Tuesday, November 1, 2011

Small Data and Analytics

We hear a lot these days about "big data":  petabyte sized databases, millions of records, in-memory data processing.  I was at a conference recently where the speaker discussed his 70 BILLION record database!  Several large organizations that deal with data at these volumes have successfully leveraged their "big data" with analytics to better manage their business.

But what about the vast number of businesses that are NOT part of the Fortune 500?  Those that are not capturing massive data volumes of data as part of their core business?  Those that have small...data?  Mere gigabytes, perhaps.  Can analytics still benefit them?  The answer is: yes.

One key to leveraging small data for business success is to integrate data from disparate business systems: Google Analytics, SalesForce.com, SAP, legacy databases, etc.  Big data systems that for many house their small data and potential for business insights. 

Integration need not happen within the systems themselves, but rather with the data that they generate, or expel, for the purpose of analytics.  Many business intelligence, reporting and analytics tools allow for dynamic and virtual integration of disparate systems, at the point of analysis.  This eliminates the need to monkey with the architecture of the systems themselves, and the need to develop ETL processes, data warehouses and data marts.  The best part of "small data" is that computing power exceeds data volume demands, allowing integrated analytical data sets to be generated dynamically. 

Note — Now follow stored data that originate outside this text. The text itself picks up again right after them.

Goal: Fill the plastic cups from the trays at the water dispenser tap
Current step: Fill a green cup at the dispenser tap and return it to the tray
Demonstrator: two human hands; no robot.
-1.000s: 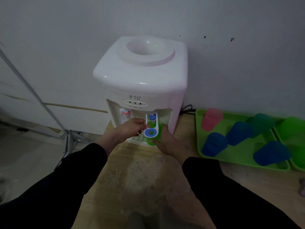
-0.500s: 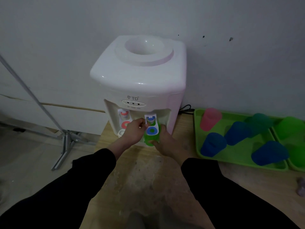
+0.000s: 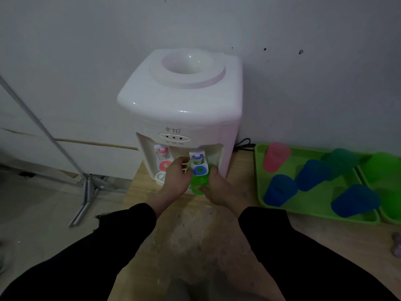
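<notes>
A white water dispenser (image 3: pixel 184 105) stands on a wooden surface against the wall. It has a red tap (image 3: pixel 163 161) on the left and a blue tap (image 3: pixel 199 168) on the right. My right hand (image 3: pixel 219 190) holds a green plastic cup (image 3: pixel 198 185) upright under the blue tap. My left hand (image 3: pixel 176 179) has its fingers on the blue tap's white lever. The cup's inside is hidden by the tap.
A green tray (image 3: pixel 312 205) to the right holds upside-down cups: a pink cup (image 3: pixel 275 156), several blue cups (image 3: pixel 280 190) and a dark green cup (image 3: pixel 340 161). A second green tray (image 3: pixel 390 213) adjoins it. A metal stand (image 3: pixel 86 187) is at left, a black cable (image 3: pixel 244 144) behind the dispenser.
My head has shifted, so the red tap shows fully at left. Both hands stay at the blue tap with the green cup under it.
</notes>
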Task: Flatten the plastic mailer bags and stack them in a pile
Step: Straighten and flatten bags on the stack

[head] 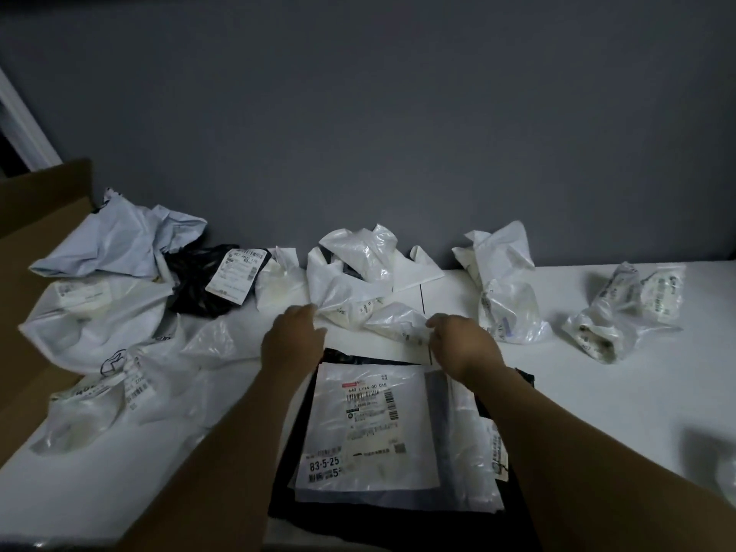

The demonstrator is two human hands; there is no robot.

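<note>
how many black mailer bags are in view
2: one crumpled black bag at back left, one flat black bag beneath the stack; more may be hidden.

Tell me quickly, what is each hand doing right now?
Left hand: grips the crumpled white mailer bag at its left edge.
Right hand: pinches what looks like the same bag's right end.

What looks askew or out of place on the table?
The stack has edges that don't line up: lower mailers jut out right of the top white mailer. Nothing looks spilled or torn.
</note>
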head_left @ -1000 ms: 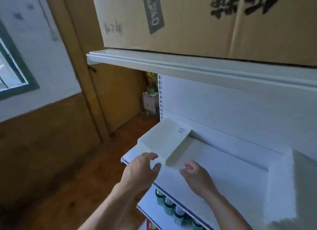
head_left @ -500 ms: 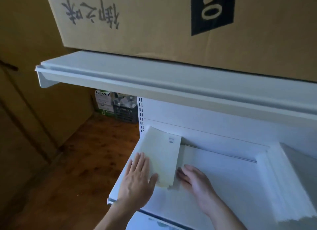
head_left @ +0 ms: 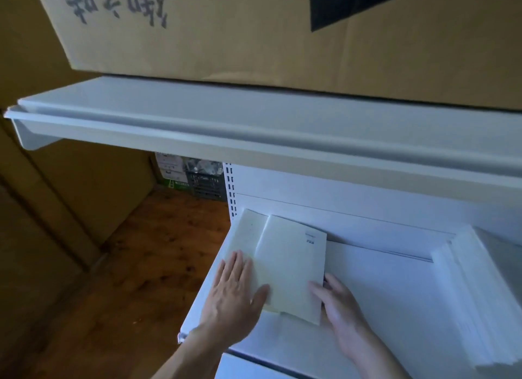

If performance does become an issue, some business intelligence tools will create stand alone "extracts" that are mini-data marts specific to the analytics at hand.  These extracts are a consequence of the analysis and do not need to be separately designed or optimized.  In addition, scheduled refreshes can be performed such that data stay current and live.

But what of these tools, systems and databases?  Will insights come simply by cross system integration?  Well...maybe, but probably not.  Unlike big data environments, where analysts can go swimming in the data and come upon insights by thrashing about, small data requires a bit more finesse (not that big data analysts don't have finesse).  Given the relatively small size of "small data", and the somewhat complex nature of how any business defines, measures, characterizes and organizes themselves, the different combination ways to look at the data begin to dwarf the actual amount of data available.  Something statisticians call "degrees of freedom". 

As such it is imperative when working with small data to begin with clear and concise business goals and objectives (see previous blog post: Micro-goals).  This focus will help narrow down the perspective applied to small data and will increase the degrees of freedom necessary for valid, significant and insightful analysis.

While "big data" does seem to be getting a lot of attention, it is the collection of vast "small data" insights that will will propel change in our businesses and economy.  Let's get started!